→ **Exercise directions**: Please set down, exactly as written, the line containing "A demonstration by" and every line after it through the end of the records.

Items from a dataset:
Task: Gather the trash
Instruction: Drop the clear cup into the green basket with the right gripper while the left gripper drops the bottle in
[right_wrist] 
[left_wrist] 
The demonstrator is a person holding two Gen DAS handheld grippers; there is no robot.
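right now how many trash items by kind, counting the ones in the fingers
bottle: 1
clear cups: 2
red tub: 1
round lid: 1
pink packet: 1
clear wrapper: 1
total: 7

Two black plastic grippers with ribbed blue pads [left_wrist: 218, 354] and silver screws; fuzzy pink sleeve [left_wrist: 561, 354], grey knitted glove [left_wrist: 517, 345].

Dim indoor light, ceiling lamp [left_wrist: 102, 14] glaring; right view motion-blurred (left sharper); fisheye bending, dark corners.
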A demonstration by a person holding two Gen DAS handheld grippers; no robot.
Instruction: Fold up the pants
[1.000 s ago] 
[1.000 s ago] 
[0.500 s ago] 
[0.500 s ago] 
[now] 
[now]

→ **Solution for this problem**:
A demonstration by a person holding two Gen DAS handheld grippers; no robot.
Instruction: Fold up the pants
[1.000 s ago] 
[1.000 s ago] 
[0.500 s ago] 
[0.500 s ago] 
[now] 
[now]

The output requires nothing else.